Reproduce exactly the lines of the material beneath, from the line that contains "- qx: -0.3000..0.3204" to the line that contains "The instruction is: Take", both included, and no other lines.

[Given records]
"""
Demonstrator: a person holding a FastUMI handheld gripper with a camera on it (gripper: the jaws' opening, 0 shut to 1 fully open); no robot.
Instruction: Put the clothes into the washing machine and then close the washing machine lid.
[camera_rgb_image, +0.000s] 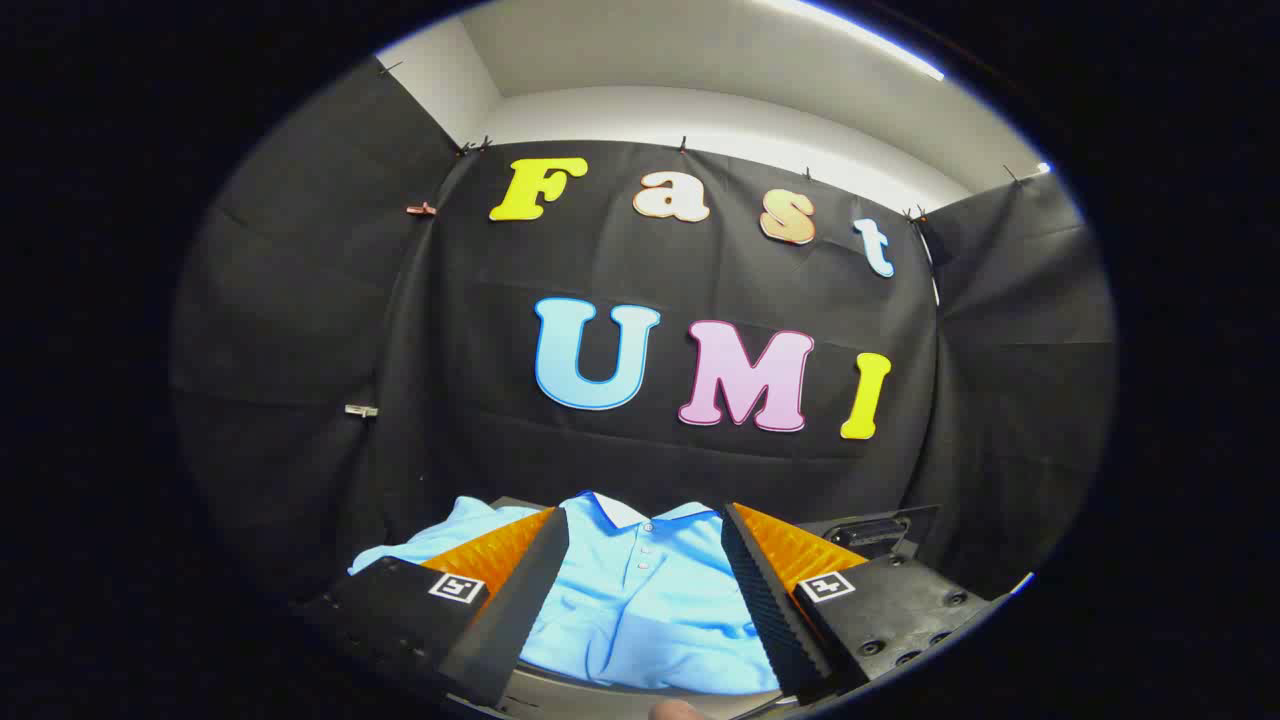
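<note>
Status check: the task has not visibly begun. Your gripper (640, 590) has its fingers spread wide apart and holds nothing. Neither finger touches fabric as far as this view shows; both appear to hover above the garment.

The clothes item is a light blue polo shirt (640, 610) with a white-edged collar (620, 510) and a short buttoned placket. It lies spread flat on a pale surface (600, 692), directly ahead of the fingers and partly framed between them. Taking the gap between the fingertips as the clock centre, the collar sits at 12 o'clock, one sleeve (440, 535) runs out toward 10 o'clock behind one finger, and the shirt body extends down to 6 o'clock.

A dark object with a recessed handle (875, 530) shows at about 2 o'clock, just beyond the other finger. It may be part of the washing machine, but you cannot confirm this from here; the drum opening and the lid position are not identifiable.

Remaining steps, as judged from this layout:
1. Lower the fingers onto the shirt and close them on a gathered fold.
2. Lift and carry the shirt to the machine opening.
3. Release it inside.
4. Close the lid.

Treat all four as outstanding.
</note>
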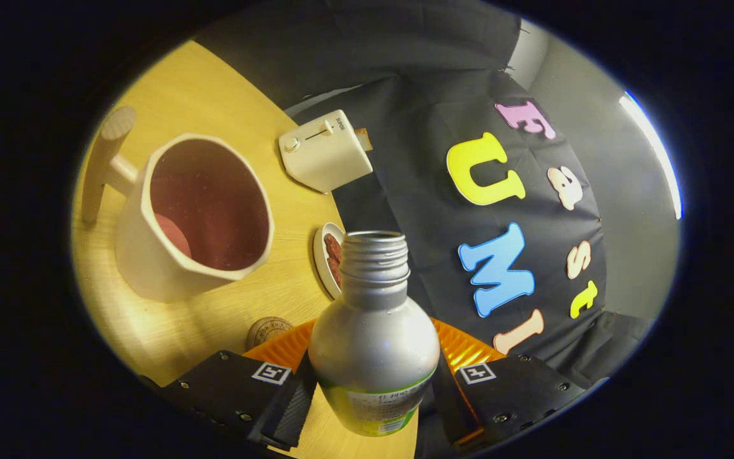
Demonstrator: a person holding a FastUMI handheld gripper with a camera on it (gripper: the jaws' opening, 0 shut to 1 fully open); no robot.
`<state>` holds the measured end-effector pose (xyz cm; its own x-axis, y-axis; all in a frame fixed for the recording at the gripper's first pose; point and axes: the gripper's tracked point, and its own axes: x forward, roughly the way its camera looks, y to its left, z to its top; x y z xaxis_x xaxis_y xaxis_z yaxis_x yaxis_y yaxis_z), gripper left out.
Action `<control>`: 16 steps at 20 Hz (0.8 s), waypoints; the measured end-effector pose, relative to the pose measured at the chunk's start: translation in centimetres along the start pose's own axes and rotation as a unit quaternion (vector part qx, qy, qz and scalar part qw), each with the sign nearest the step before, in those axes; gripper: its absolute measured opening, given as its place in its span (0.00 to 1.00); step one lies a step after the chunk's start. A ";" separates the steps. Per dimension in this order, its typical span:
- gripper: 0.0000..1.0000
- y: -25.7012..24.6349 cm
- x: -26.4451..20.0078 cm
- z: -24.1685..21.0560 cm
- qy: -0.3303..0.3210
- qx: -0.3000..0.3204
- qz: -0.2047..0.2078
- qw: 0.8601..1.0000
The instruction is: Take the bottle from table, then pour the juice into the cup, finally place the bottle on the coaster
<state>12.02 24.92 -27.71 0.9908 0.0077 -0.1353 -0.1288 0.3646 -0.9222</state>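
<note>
The silver bottle (373,331) is held between the two black fingers of the gripper (372,398), which are pressed against its lower body from either side, one finger (287,398) at the left of the label band and the other at the right. The bottle is uncapped; its threaded neck and open mouth are seen at the top, pointing away from the fingers. A green and white label is wrapped round the bottle's lower part, just where the pads close on it.

Behind the bottle, at the level of the fingers, a ribbed orange coaster (281,347) is seen, its edge showing on both sides of the bottle's body. Whether the bottle is lifted clear of it or standing on it cannot be made out from this angle. Just ahead of the left finger, beside the coaster's edge, a small round cork-like disc (268,331) lies on the wooden table (214,89).

Further ahead and to the left of the fingers stands the cream cup (182,220) with a dark red inside and a long wooden handle on its far side. It appears tilted in the view, and its opening is turned toward the camera. Beyond the bottle's mouth a small white dish (322,252) with brown pieces is partly hidden by the neck. Further beyond, a cream toaster (325,153) is set near the table's edge.
</note>
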 end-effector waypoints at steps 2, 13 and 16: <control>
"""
[Answer to this exercise]
- qx: -0.3000..0.3204
- qz: -0.2047..0.2078
- qw: 0.8601..1.0000
The instruction is: Take the bottle from table, then pour the juice into the cup, finally place the bottle on the coaster

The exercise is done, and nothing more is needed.